Big Data... Is Hadoop the good way to start?
In the past 2 years, I have met many developers, architects that are working on “big data” projects. This sounds amazing, but quite often the truth is not that amazing.
TL;TR
You believe that you have a big data project?
- Do not start with the installation of an Hadoop Cluster -- the "how"
- Start to talk to business people to understand their problem -- the "why"
- Understand the data you must process
- Look at the volume -- very often it is not "that" big
- Then implement it, and take a simple approach, for example start with MongoDB + Apache Spark
The infamous "big data project"
A typical discussion would look like:
Me: “Can you tell me more about this project, what do you do with your data?”
Mr. Big Bytes: “Sure, we have a 40 nodes Hadoop cluster..."
Me: “This is cool but which type of data do you store, and what is the use case, business value?"
Mr. Big Bytes: “We store, all the logs of our applications, we have hundreds of gigabits…"
After a long blank:“We have not yet started to analyze these data. For now it is jut 'us, the IT team,' we store the data, like that soon we will be able to do interesting things with them"
You can meet the same person few months later; the cluster is still sitting here, with no activity on it. I even met some consultants telling me they received calls from their customer asking the following:
“Hmmm, we have an Hadoop cluster installed, can you help us to find what to do with it?"
Wrong! That is wrong!!!!! This means that the IT Team has spent lot of time for nothing, at least for the business; and I am not even sure the team has learned something technically.
Start with the "Why" not with the "How"!
The solution to this, could be obvious, start your “big data project” answering the “why/what” questions first! The “how”, the implementation, will come later.
I am sure that most of the enterprises will benefit of a so called “big data project”, but it is really important to understand the problems first. And these problems are not technical… at least at the beginning. So you must spend time with the business persons to understand what could help them. Let's take some examples.
You are working in a bank or insurance, business people will be more than happy to predict when/why customer will be leaving the company by doing some churn analysis; or it will be nice to be able to see when it makes lot of sense to sell new contracts, service to existing customers.
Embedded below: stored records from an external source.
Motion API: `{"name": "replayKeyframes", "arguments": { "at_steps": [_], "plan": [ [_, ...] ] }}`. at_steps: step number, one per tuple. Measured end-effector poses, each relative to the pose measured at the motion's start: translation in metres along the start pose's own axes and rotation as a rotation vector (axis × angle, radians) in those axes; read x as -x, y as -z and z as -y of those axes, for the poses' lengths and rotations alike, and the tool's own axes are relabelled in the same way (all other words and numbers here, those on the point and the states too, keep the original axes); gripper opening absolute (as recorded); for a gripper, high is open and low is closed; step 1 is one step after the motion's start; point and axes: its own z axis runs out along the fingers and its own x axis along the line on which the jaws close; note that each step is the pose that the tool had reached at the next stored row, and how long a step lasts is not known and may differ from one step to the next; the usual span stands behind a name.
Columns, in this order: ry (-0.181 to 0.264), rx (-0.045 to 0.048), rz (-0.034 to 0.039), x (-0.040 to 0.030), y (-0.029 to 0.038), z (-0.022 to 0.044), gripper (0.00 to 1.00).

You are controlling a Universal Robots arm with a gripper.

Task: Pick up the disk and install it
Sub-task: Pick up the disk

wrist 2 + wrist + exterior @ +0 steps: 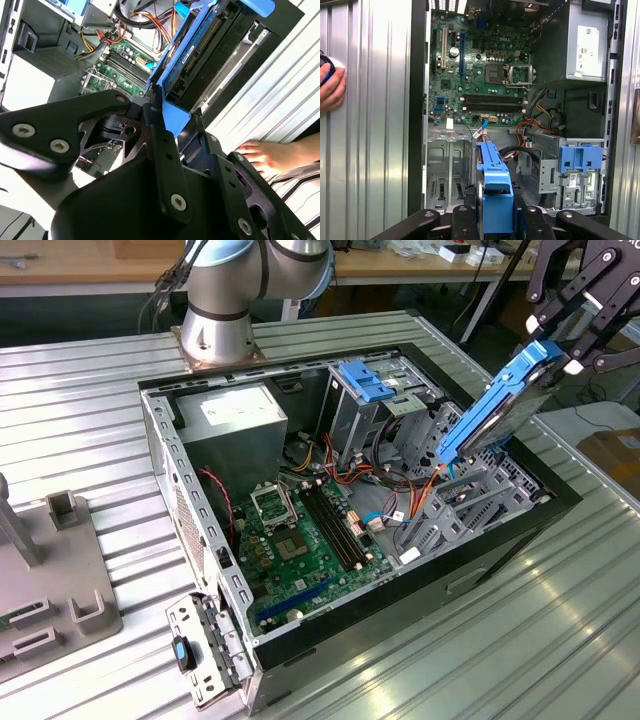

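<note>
Disk [497,408] hung tilted in air over drive-bay end of open computer case [165,445], lower end dipped toward grey drive bays [452,518], not seated. Gripper [558,352] pinched disk's upper end, clamped across blue rails. Motherboard [300,530] lay on case floor. Blue latch [365,380] topped upright cage nearby. Person's hand [265,155] rested on ribbed metal table [80,400] outside case.

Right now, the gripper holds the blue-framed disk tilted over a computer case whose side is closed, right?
Not quite: the case is open, with its motherboard and cables exposed, as the exterior view shows. The gripper does hold the blue-framed disk tilted over it.
</note>
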Motion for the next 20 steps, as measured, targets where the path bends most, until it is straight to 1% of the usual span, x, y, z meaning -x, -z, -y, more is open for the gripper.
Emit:
{"name": "replayKeyframes", "arguments": {
  "at_steps": [3, 5, 7, 8, 10, 11, 12, 13, 15, 16, 18, 20],
  "plan": [
    [0.001, -0.0083, 0.0001, -0.0042, 0.001, -0.0055, 0.36],
    [0.002, -0.0143, -0.0001, -0.0057, 0.0015, -0.0099, 0.36],
    [0.004, -0.0219, -0.0005, -0.0057, 0.0019, -0.0188, 0.36],
    [0.004, -0.025, -0.0012, -0.0058, 0.0017, -0.0222, 0.36],
    [0.004, -0.0294, -0.0151, -0.0059, 0.0017, -0.0235, 0.36],
    [0.002, -0.0319, -0.0252, -0.0059, 0.0016, -0.0236, 0.36],
    [0.0, -0.0344, -0.0327, -0.0059, 0.0014, -0.0239, 0.36],
    [-0.002, -0.0364, -0.0362, -0.006, 0.001, -0.0247, 0.36],
    [-0.006, -0.0377, -0.038, -0.0061, 0.0001, -0.0262, 0.36],
    [-0.012, -0.0387, -0.0428, -0.0061, -0.0006, -0.0275, 0.36],
    [-0.028, -0.042, -0.055, -0.0064, -0.0027, -0.0295, 0.36],
    [-0.035, -0.0434, -0.0567, -0.0068, -0.0047, -0.0303, 0.36]
  ]
}}
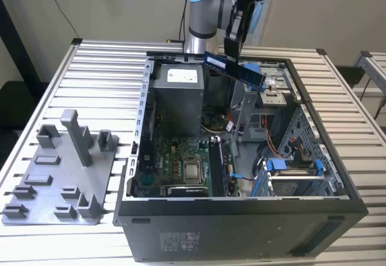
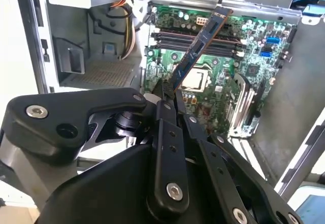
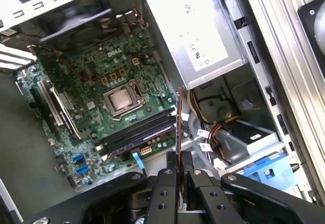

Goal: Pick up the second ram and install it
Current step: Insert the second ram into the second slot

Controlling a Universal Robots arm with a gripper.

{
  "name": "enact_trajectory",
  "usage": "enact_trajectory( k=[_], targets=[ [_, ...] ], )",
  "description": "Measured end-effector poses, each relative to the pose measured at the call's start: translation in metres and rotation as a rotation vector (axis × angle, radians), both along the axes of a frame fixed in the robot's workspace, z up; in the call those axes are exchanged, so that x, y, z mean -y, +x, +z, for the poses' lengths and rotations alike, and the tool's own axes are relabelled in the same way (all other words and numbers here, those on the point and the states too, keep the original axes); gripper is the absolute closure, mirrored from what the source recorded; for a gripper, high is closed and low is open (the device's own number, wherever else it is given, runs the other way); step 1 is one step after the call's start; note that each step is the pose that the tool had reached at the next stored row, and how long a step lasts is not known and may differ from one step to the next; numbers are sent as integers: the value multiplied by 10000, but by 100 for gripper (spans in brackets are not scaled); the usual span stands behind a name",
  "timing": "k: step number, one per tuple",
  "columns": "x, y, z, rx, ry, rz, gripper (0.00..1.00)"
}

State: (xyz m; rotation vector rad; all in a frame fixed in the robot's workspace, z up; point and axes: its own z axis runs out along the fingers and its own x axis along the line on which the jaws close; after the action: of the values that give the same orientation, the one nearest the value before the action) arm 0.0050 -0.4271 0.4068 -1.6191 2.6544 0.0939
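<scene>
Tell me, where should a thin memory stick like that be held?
Near one end, squeezing its two flat faces, as the hand holds the ram now. It is thin and flat, so that grip probably leaves its long edges free.

Ram (image 2: 201, 44): it is sticking out slantwise, hanging over the board (image 2: 254, 76).
Gripper (image 2: 169, 95): I am seeing its fingers clamping the ram's near end.
Board: it is lying green beyond, slots (image 2: 167, 35) and CPU (image 2: 197, 81) showing behind the ram.
Cables (image 2: 130, 26): they are hanging just beside the board's edge.
</scene>
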Motion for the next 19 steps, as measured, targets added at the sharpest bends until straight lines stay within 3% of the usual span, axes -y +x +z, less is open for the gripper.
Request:
enact_trajectory(
  k=[9,19],
  targets=[
    [0,-4,0,0,10,-738,86],
    [18,-51,0,-2,46,-961,86]
  ],
)
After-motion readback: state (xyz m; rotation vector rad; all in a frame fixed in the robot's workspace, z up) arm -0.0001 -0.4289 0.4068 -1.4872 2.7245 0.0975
You are working in retail/commerce, your business will be happy to see if they can adjust the price to the market, or provide precise recommendations to a user from an analysis of other customer behavior.
We can find many other examples. But as you can see we are not talking about technology, just business and possible benefits. In fact nothing new, compare with the applications you are building, you need first to have some requirements/ideas to build a product. Here we just need to have some "data input" to see how we can enrich the data with some business value.
Once you have started to ask all these questions you will start to see some input, and possible processing around them:
- You are an insurance, you customers has no contact with your representative, or the customer satisfaction is medium/bad; you start to see some customer name in quotes coming from price comparison website…. hmm you can guess that they are looking for a new insurance.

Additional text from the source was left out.